--- What to do ---
Return, in their exact form, the lines that lie between the start of the data below and the line containing "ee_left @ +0", with both ends included.

--- Data section ---

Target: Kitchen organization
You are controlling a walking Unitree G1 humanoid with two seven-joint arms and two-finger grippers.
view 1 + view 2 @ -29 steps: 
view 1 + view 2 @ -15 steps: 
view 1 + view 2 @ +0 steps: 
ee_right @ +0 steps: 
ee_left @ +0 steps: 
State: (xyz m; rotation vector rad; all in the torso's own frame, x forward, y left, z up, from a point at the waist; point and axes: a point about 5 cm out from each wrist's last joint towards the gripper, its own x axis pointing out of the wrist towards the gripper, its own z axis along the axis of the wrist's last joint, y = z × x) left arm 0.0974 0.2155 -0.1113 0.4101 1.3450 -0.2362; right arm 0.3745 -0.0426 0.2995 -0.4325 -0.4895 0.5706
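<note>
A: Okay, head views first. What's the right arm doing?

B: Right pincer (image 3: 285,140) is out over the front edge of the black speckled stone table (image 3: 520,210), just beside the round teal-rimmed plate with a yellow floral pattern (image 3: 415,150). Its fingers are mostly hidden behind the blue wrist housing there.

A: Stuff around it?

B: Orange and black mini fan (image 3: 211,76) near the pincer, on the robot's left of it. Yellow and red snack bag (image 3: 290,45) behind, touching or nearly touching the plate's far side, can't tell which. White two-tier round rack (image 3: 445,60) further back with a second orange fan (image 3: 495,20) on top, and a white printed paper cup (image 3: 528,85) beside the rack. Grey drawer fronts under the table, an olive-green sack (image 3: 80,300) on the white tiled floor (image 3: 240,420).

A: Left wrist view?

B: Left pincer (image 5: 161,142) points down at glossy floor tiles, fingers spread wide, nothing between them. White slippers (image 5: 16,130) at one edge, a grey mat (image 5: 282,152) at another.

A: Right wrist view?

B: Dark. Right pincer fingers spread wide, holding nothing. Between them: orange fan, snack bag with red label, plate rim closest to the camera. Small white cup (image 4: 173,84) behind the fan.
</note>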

--- Written response ---
Target: Kitchen organization
You are controlling a walking Unitree G1 humanoid with two seven-joint arms and two-finger grippers.
view 1 + view 2 @ -29 steps: 
view 1 + view 2 @ -15 steps: 
view 1 + view 2 @ +0 steps: 
ee_right @ +0 steps: 
ee_left @ +0 steps: 

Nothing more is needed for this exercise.